THE TASK
Go through the listing below and write out exactly the lines from the one that mentions "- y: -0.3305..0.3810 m" through the one that mentions "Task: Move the", minus the pictures.

TASK DATA
....

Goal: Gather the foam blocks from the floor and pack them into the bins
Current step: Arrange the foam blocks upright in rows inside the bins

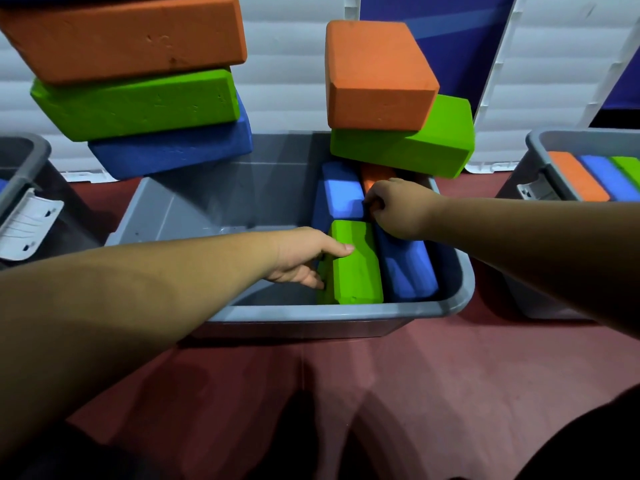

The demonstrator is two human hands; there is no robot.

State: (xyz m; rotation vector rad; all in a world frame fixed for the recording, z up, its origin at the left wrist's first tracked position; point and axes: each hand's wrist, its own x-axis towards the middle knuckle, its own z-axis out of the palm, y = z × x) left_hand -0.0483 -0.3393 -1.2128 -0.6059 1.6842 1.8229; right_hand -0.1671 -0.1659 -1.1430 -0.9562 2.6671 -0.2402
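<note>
A grey bin (311, 311) stands on the red floor in front of me. In its right half stand a green block (356, 268), a blue block (405, 268) beside it, another blue block (343, 195) behind, and an orange block (375, 174) at the back. My left hand (304, 254) grips the green block, thumb on top, fingers down its left side. My right hand (398, 209) reaches between the rear blue block and the orange one, fingers curled round the orange block's near end. The left half of the bin holds nothing.
A stack of orange (128, 32), green (138, 102) and blue (173, 150) blocks leans at the back left. An orange block (377, 74) lies on a green one (415, 143) at the bin's back right rim. Grey bins stand at left (24, 157) and right (554, 140), the right one packed.
</note>
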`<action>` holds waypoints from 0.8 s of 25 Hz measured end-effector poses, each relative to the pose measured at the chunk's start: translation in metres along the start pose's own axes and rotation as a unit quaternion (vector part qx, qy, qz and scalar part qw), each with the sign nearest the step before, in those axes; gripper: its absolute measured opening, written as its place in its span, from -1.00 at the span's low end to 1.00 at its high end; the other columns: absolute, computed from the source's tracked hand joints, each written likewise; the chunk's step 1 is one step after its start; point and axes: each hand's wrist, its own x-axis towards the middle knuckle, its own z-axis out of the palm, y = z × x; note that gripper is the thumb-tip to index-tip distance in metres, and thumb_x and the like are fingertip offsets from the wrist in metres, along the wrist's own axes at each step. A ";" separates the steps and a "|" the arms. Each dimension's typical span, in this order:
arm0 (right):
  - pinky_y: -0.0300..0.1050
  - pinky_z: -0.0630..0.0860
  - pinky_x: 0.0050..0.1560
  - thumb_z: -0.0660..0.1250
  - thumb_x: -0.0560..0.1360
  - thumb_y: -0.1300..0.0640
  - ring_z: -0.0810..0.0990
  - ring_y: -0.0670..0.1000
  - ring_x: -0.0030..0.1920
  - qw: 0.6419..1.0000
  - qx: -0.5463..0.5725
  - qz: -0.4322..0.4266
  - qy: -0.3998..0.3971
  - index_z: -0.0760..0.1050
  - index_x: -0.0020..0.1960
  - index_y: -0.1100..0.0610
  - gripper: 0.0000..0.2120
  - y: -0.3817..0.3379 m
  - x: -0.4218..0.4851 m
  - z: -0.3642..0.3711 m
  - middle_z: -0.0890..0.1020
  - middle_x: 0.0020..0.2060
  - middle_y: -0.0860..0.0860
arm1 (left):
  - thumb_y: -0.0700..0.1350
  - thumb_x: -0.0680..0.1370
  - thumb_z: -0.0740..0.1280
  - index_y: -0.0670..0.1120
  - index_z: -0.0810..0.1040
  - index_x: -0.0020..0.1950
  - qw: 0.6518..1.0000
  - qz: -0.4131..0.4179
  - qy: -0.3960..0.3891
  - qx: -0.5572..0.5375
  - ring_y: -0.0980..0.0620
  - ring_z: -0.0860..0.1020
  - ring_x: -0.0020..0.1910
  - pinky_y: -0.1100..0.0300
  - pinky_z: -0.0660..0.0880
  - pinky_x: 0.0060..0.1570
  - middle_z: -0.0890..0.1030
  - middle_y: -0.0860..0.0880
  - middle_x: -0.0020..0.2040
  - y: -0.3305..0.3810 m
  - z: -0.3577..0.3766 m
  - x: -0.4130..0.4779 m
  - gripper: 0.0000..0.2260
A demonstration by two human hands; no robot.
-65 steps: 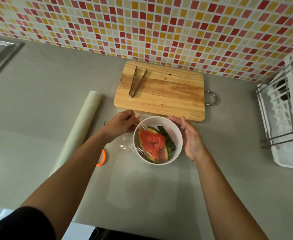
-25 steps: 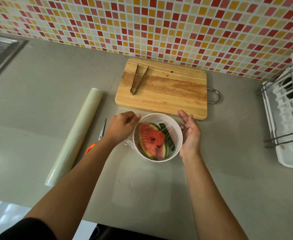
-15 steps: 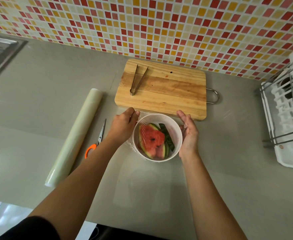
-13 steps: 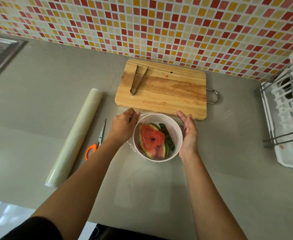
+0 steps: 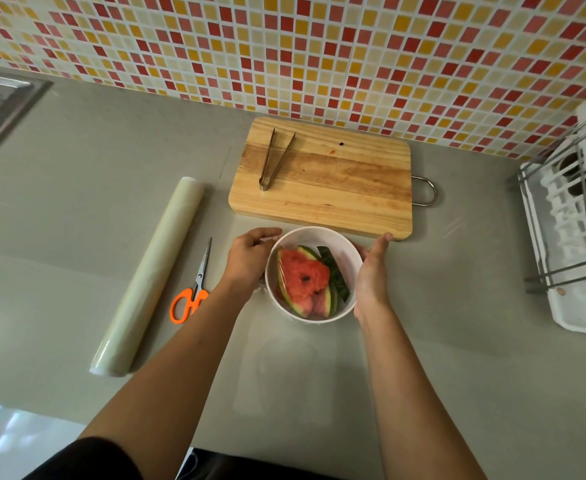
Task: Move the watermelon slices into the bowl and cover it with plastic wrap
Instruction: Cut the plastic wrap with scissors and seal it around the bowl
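Plastic wrap roll (image 5: 149, 275): lies lengthwise on the grey tabletop (image 5: 76, 168), far left.
Scissors (image 5: 194, 289): orange-handled, flat between roll and left forearm.
Left hand (image 5: 250, 259): fingers curled against the bowl's left side, pressing film to the wall.
Bowl (image 5: 345, 244): white, just in front of the cutting board (image 5: 322, 181), clear film stretched over its mouth.
Watermelon slices (image 5: 305, 282): inside the bowl, red flesh up, rinds to the right.
Tongs (image 5: 274, 161): on the board's left part.
Right hand (image 5: 371, 275): open, palm flat against the bowl's right side.
Dish rack (image 5: 575, 216): far right.
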 end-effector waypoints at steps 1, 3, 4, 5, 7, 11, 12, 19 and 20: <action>0.08 0.43 0.26 -0.20 0.40 -0.46 0.58 0.11 0.11 1.000 -0.008 0.007 0.009 0.53 0.18 0.07 -0.18 0.001 0.001 0.000 0.64 0.08 0.09 | -0.21 0.51 0.36 0.06 0.63 -0.13 1.000 -0.009 -0.013 -0.026 -0.08 0.63 -0.32 0.12 0.59 -0.38 0.66 -0.08 -0.20 0.000 0.000 -0.001 -0.84; 0.09 0.39 0.30 -0.21 0.38 -0.47 0.52 0.13 0.21 0.999 -0.025 0.022 0.026 0.43 0.30 0.09 -0.14 0.001 0.003 0.001 0.56 0.20 0.11 | -0.23 0.51 0.36 0.02 0.63 -0.12 0.998 -0.004 -0.038 -0.047 -0.07 0.61 -0.37 0.14 0.55 -0.42 0.66 -0.11 -0.24 0.001 -0.001 -0.005 -0.85; 0.09 0.37 0.32 -0.22 0.37 -0.48 0.48 0.14 0.24 0.998 -0.033 0.031 0.032 0.38 0.34 0.10 -0.13 0.001 0.004 0.002 0.52 0.25 0.12 | -0.22 0.52 0.35 0.00 0.64 -0.14 0.998 0.000 -0.045 -0.047 -0.06 0.59 -0.41 0.18 0.52 -0.45 0.66 -0.10 -0.28 0.001 -0.002 -0.006 -0.85; 0.09 0.34 0.33 -0.23 0.37 -0.48 0.45 0.15 0.28 0.998 -0.041 0.039 0.037 0.35 0.36 0.10 -0.12 0.000 0.004 0.002 0.49 0.29 0.13 | -0.21 0.53 0.34 -0.01 0.64 -0.16 0.998 -0.001 -0.048 -0.046 -0.04 0.58 -0.44 0.21 0.49 -0.49 0.65 -0.07 -0.33 0.002 -0.001 -0.007 -0.85; 0.06 0.31 0.33 -0.24 0.37 -0.47 0.39 0.17 0.33 0.996 -0.058 0.044 0.042 0.28 0.40 0.12 -0.11 -0.003 0.002 0.003 0.42 0.35 0.15 | -0.19 0.54 0.33 -0.02 0.64 -0.18 0.998 -0.009 -0.043 -0.042 -0.01 0.56 -0.48 0.24 0.46 -0.52 0.64 -0.05 -0.38 0.002 -0.001 -0.007 -0.85; 0.10 0.30 0.24 -0.31 0.33 -0.50 0.40 0.24 0.27 0.970 -0.178 0.021 0.162 0.43 0.24 0.25 0.01 -0.008 -0.004 0.007 0.48 0.24 0.24 | -0.19 0.55 0.31 -0.04 0.66 -0.17 0.999 -0.014 -0.038 -0.036 0.03 0.57 -0.50 0.28 0.46 -0.57 0.64 -0.04 -0.38 0.002 0.001 -0.004 -0.83; 0.11 0.29 0.28 -0.33 0.29 -0.50 0.39 0.23 0.28 0.958 -0.197 0.008 0.208 0.48 0.19 0.24 0.03 -0.007 -0.005 0.006 0.49 0.22 0.22 | -0.19 0.55 0.30 -0.04 0.66 -0.16 0.999 -0.014 -0.034 -0.030 0.04 0.58 -0.49 0.27 0.48 -0.55 0.65 -0.05 -0.36 0.001 0.001 -0.003 -0.83; -0.14 0.39 0.28 -0.21 0.40 -0.42 0.49 -0.06 0.25 0.975 0.069 -0.192 -0.086 0.45 0.23 -0.06 -0.29 0.014 -0.019 -0.006 0.54 0.22 -0.05 | -0.19 0.54 0.29 -0.07 0.69 -0.11 1.000 -0.010 -0.005 -0.024 -0.11 0.66 -0.20 0.09 0.63 -0.22 0.70 -0.13 -0.16 -0.005 0.004 0.003 -0.83; -0.20 0.44 0.21 -0.24 0.42 -0.38 0.53 -0.08 0.20 0.979 0.064 -0.178 -0.080 0.47 0.22 -0.05 -0.29 0.016 -0.019 -0.005 0.57 0.18 -0.05 | -0.20 0.53 0.28 -0.07 0.69 -0.12 0.999 -0.012 0.002 -0.034 -0.13 0.66 -0.15 0.04 0.63 -0.14 0.70 -0.13 -0.15 -0.006 0.005 0.002 -0.81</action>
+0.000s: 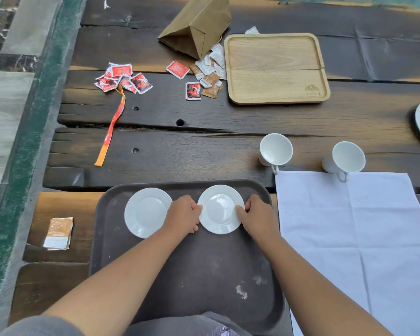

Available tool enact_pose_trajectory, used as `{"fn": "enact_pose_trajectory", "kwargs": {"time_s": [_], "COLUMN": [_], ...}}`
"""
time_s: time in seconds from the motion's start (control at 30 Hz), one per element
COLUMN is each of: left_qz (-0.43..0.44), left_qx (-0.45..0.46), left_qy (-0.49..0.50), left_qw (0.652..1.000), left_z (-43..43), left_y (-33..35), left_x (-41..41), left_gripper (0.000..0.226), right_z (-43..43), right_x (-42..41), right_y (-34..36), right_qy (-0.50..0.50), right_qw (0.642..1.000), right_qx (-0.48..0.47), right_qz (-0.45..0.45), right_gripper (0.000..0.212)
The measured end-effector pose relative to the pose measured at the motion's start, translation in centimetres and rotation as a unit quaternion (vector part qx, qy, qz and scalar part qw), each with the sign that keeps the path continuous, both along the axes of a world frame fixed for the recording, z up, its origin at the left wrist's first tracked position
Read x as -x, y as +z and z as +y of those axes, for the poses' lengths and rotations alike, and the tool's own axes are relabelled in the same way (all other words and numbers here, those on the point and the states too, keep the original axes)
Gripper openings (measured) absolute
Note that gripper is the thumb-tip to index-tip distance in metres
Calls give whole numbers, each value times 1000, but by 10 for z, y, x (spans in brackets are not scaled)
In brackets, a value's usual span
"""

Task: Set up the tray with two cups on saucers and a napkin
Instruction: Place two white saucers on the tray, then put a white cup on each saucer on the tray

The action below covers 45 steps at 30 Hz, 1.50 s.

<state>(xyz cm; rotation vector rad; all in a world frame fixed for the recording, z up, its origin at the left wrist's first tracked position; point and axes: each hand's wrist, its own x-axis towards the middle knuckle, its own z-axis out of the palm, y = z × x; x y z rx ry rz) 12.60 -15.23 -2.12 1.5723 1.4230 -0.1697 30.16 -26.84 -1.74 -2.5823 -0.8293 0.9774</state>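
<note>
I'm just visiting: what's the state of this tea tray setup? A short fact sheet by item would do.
Tray: dark, bears both saucers
Left saucer: on tray, not held
Right saucer: on tray, held at its rim by left hand and right hand
Cups: left cup and right cup, both on table, off tray
Napkin: white, spread on table right of tray

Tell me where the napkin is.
In the head view the white napkin lies flat on the wooden table, right of the dark tray, with the two white cups at its far edge.
</note>
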Motion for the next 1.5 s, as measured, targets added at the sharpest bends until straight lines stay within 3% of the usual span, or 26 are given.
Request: {"fn": "enact_pose_trajectory", "kwargs": {"time_s": [0.3, 0.57, 0.83, 1.03, 1.3, 1.5], "left_qz": [-17, -33, -23, -2, 12, 30], "left_qx": [-57, -131, -167, -188, -204, -204], "left_qy": [-100, -259, -334, -337, -308, -304], "left_qw": [993, 956, 927, 923, 929, 930], "left_z": [0, -10, -32, -42, -68, -89], "left_y": [25, 67, 95, 112, 119, 125], "left_x": [19, 37, 49, 37, -16, -60], "left_gripper": [31, 28, 46, 54, 55, 54], "right_z": [-8, -26, -57, -70, -95, -109], "right_x": [9, 32, 55, 38, -19, -75], "right_y": [27, 71, 102, 117, 114, 113], "right_qy": [111, 173, 208, 222, 205, 219], "right_qw": [992, 984, 975, 970, 977, 973], "right_qx": [20, 5, 16, 8, -35, -33], "right_qz": [-62, -48, -75, -101, -53, -61], "right_gripper": [29, 53, 54, 51, 44, 50]}}
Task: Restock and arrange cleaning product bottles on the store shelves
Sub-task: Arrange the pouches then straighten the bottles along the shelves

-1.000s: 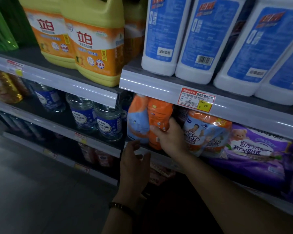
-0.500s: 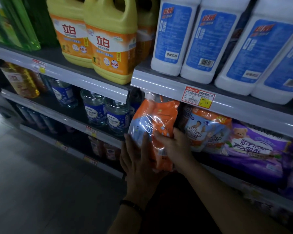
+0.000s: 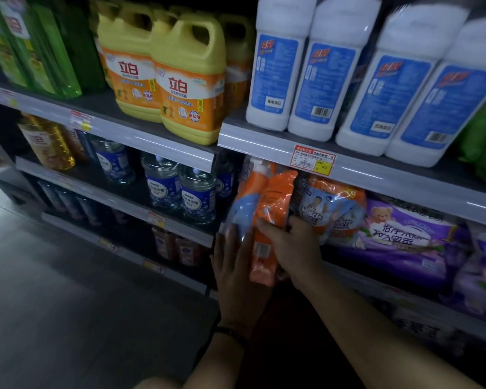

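Orange shrink-wrapped bottle pack point(image 3: 267, 197): long axis near upright, base overhanging the shelf point(image 3: 357, 279) front edge. The right hand point(image 3: 292, 248) curls its fingers round the pack's right side; the left hand point(image 3: 236, 273) presses flat, fingers straight, against its left.

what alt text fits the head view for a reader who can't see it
Two hands hold an orange and blue wrapped bottle pack at the edge of a dim store shelf: the right hand grips its side, the left hand lies flat against its front. Yellow jugs and white bottles with blue labels stand on the shelf above.
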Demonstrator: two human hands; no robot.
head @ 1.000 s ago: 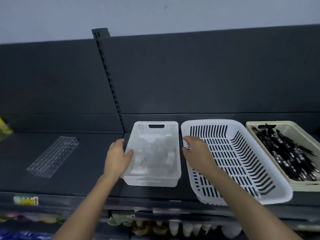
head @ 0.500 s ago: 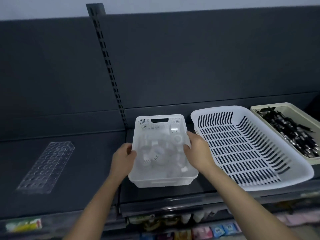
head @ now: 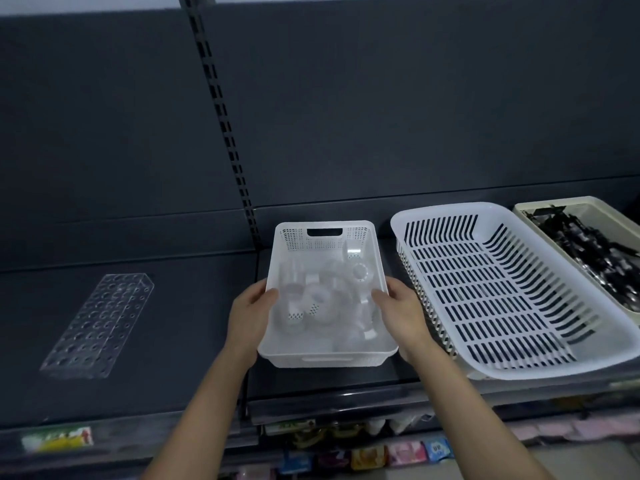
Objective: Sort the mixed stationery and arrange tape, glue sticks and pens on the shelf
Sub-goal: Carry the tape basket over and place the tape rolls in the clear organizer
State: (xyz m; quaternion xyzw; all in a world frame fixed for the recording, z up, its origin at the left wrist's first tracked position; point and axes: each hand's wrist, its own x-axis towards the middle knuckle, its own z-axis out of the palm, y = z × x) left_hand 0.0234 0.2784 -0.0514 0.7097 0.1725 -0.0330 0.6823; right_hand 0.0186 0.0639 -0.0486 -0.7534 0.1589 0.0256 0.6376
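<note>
Now left hand [head: 250, 315], right hand [head: 399, 315] grip tape basket [head: 323, 359] sides; shelf label [head: 57, 438] too blurred to read.

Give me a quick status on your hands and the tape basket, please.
Left hand and right hand grip the tape basket by its long sides, thumbs over the rim. Tape rolls inside. Slotted basket close beside the right hand.

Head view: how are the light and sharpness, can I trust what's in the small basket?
Head view: dim, bluish light; the clear tape rolls wash out against the small white basket, with glare on one roll at its far end; wide-angle bending tilts the slotted upright; goods under the shelf are blurred.
</note>
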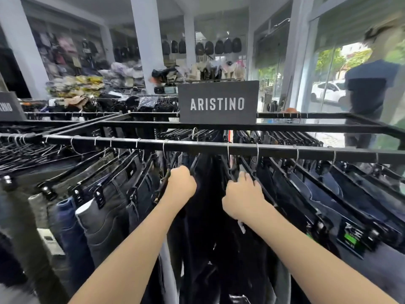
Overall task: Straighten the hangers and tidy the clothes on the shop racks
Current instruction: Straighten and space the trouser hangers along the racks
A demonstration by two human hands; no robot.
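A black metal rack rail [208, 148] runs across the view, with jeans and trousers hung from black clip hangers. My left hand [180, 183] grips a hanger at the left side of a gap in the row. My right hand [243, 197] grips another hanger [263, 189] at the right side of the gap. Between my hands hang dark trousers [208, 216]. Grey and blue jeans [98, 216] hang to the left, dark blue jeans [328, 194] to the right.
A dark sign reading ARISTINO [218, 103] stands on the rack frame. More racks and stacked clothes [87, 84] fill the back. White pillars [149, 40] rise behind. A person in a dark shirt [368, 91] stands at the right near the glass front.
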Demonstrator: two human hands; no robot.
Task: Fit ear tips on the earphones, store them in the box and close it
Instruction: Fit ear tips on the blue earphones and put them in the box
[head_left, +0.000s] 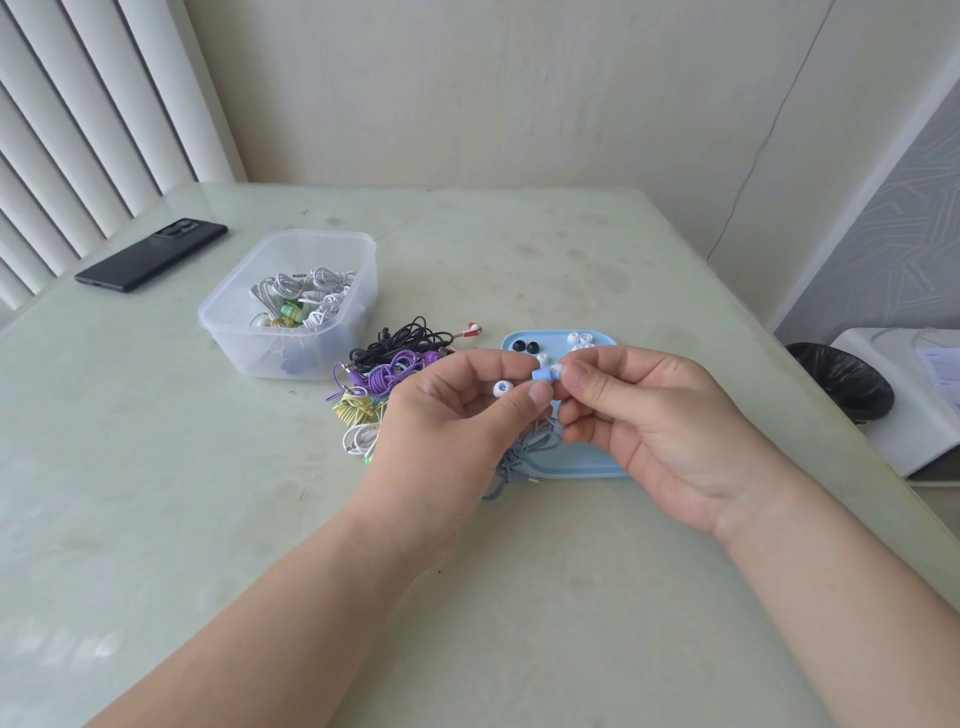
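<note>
Both hands are up over the table now, meeting in the middle: the left hand (457, 410) has its thumb and forefinger pinched shut on a small blue earbud (540, 374), and the right hand (654, 421) is closed in a fingertip pinch on a white tip (556, 370), pressing it onto the bud's nozzle. A second white tip (502, 388) sits in the curl of the left fingers, looks like it's already on the other bud, though I can't be sure from here. The grey cord (519, 457) hangs below both palms. Behind the right knuckles is the blue tray (597, 470) with spare tips, white and black. Off beyond the left hand lies the pile of coloured earphones (384, 374), and further out the open box (291, 304), a few sets already inside. No lid in sight that I can make out. To seat this one well, I'd say keep the bud steady in the left pinch, push the tip on square and give it a little twist so the sleeve rolls over the lip all round, not cocked to one side. Squeeze too hard and it may pop off
</note>
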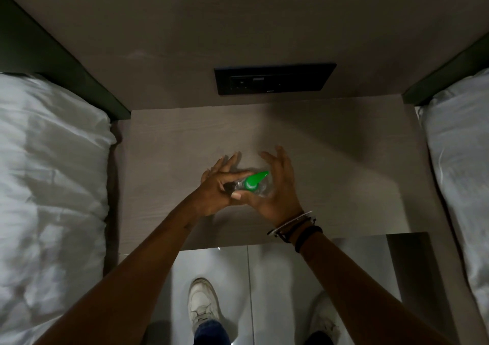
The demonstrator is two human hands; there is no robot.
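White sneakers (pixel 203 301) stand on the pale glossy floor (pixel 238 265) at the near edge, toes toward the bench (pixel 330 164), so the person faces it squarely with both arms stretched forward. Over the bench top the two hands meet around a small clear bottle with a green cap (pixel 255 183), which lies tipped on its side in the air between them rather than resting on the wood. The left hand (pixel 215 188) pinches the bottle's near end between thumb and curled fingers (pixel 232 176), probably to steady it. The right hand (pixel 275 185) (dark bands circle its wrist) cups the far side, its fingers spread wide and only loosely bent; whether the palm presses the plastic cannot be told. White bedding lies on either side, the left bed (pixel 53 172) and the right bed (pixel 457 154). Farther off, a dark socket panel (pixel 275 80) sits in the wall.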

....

SOLUTION TO THE PROBLEM
  - y: -0.3305..0.3810 m
  - z: -0.3577..0.3766 m
  - x: -0.4130..0.4779 m
  - gripper: 0.0000..0.2260
A demonstration by two human hands; no robot.
-65 steps: 
-25 steps: 
-15 steps: 
-13 steps: 
+0 steps: 
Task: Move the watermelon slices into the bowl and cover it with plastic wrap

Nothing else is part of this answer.